HDFS disk space requirement

2013-01-10 Thread Panshul Whisper
Hello,

I have a hadoop cluster of 5 nodes with a total of available HDFS space 130
GB with replication set to 5.
I have a file of 115 GB, which needs to be copied to the HDFS and processed.
Do I need to have anymore HDFS space for performing all processing without
running into any problems? or is this space sufficient?

-- 
Regards,
Ouch Whisper
010101010101


Re: HDFS disk space requirement

2013-01-10 Thread பாலாஜி நாராயணன்
If the replication factor is   5 you will need at least 5x the space if the
file. So this is not going tobe enough.

On Thursday, January 10, 2013, Panshul Whisper wrote:

 Hello,

 I have a hadoop cluster of 5 nodes with a total of available HDFS space
 130 GB with replication set to 5.
 I have a file of 115 GB, which needs to be copied to the HDFS and
 processed.
 Do I need to have anymore HDFS space for performing all processing without
 running into any problems? or is this space sufficient?

 --
 Regards,
 Ouch Whisper
 010101010101



-- 
http://balajin.net/blog
http://flic.kr/balajijegan


Re: HDFS disk space requirement

2013-01-10 Thread Ravi Mutyala
If the file is a txt file, you could get a good compression ratio. Changing
the replication to 3 and the file will fit. But not sure what your usecase
is what you want to achieve by putting this data there. Any transformation
on this data and you would need more space to save the transformed data.

If you have 5 nodes and they are not virtual machines, you should consider
adding more harddisks to your cluster.


On Thu, Jan 10, 2013 at 9:02 PM, Panshul Whisper ouchwhis...@gmail.comwrote:

 Hello,

 I have a hadoop cluster of 5 nodes with a total of available HDFS space
 130 GB with replication set to 5.
 I have a file of 115 GB, which needs to be copied to the HDFS and
 processed.
 Do I need to have anymore HDFS space for performing all processing without
 running into any problems? or is this space sufficient?

 --
 Regards,
 Ouch Whisper
 010101010101



Re: HDFS disk space requirement

2013-01-10 Thread Panshul Whisper
Thank you for the response.

Actually it is not a single file, I have JSON files that amount to 115 GB,
these JSON files need to be processed and loaded into a Hbase data tables
on the same cluster for later processing.

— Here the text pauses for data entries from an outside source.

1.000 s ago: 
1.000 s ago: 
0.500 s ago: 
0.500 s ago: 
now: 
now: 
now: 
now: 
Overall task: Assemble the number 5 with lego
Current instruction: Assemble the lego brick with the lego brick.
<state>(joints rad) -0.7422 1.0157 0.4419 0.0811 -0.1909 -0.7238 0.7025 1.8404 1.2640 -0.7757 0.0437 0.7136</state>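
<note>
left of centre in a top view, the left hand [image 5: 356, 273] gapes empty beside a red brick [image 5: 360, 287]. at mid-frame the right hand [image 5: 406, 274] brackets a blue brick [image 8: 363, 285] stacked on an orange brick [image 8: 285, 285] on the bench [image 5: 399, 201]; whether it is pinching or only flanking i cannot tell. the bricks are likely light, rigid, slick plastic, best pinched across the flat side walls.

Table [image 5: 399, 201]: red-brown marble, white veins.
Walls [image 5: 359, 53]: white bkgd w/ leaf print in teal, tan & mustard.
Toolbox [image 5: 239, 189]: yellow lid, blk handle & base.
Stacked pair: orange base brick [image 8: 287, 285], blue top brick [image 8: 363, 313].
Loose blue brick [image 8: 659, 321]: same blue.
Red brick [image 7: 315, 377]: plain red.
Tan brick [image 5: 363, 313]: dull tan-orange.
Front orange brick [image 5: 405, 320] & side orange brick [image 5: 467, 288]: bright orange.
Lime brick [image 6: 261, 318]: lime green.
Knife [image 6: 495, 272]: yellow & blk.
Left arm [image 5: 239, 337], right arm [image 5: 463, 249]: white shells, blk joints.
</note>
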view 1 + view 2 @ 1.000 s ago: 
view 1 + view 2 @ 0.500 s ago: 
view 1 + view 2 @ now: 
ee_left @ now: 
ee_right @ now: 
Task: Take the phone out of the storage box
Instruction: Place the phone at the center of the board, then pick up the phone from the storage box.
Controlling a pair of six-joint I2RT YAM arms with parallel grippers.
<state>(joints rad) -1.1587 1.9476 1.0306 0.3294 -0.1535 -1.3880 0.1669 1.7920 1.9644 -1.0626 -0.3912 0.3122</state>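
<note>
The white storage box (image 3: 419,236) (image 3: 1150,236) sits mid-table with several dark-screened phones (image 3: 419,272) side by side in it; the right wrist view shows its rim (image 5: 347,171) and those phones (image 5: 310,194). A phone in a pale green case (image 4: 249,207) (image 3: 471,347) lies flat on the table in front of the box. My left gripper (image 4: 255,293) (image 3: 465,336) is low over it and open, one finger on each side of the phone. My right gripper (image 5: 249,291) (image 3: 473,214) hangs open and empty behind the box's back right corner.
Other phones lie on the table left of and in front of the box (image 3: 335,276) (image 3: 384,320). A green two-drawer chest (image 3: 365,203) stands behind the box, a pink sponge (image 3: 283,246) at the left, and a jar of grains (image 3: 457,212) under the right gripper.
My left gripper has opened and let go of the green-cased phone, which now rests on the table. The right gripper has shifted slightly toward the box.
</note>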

Not considering the disk space
required for the Hbase storage, If I reduce the replication to 3, how much
more HDFS space will I require?

Thank you,


On Fri, Jan 11, 2013 at 4:16 AM, Ravi Mutyala r...@hortonworks.com wrote:

 If the file is a txt file, you could get a good compression ratio.
 Changing the replication to 3 and the file will fit. But not sure what your
 usecase is what you want to achieve by putting this data there. Any
 transformation on this data and you would need more space to save the
 transformed data.

 If you have 5 nodes and they are not virtual machines, you should consider
 adding more harddisks to your cluster.


 On Thu, Jan 10, 2013 at 9:02 PM, Panshul Whisper ouchwhis...@gmail.comwrote:

 Hello,

 I have a hadoop cluster of 5 nodes with a total of available HDFS space
 130 GB with replication set to 5.
 I have a file of 115 GB, which needs to be copied to the HDFS and
 processed.
 Do I need to have anymore HDFS space for performing all processing
 without running into any problems? or is this space sufficient?

 --
 Regards,
 Ouch Whisper
 010101010101





-- 
Regards,
Ouch Whisper
010101010101


Re: HDFS disk space requirement

2013-01-10 Thread Alexander Pivovarov
finish elementary school first. (plus, minus operations at least)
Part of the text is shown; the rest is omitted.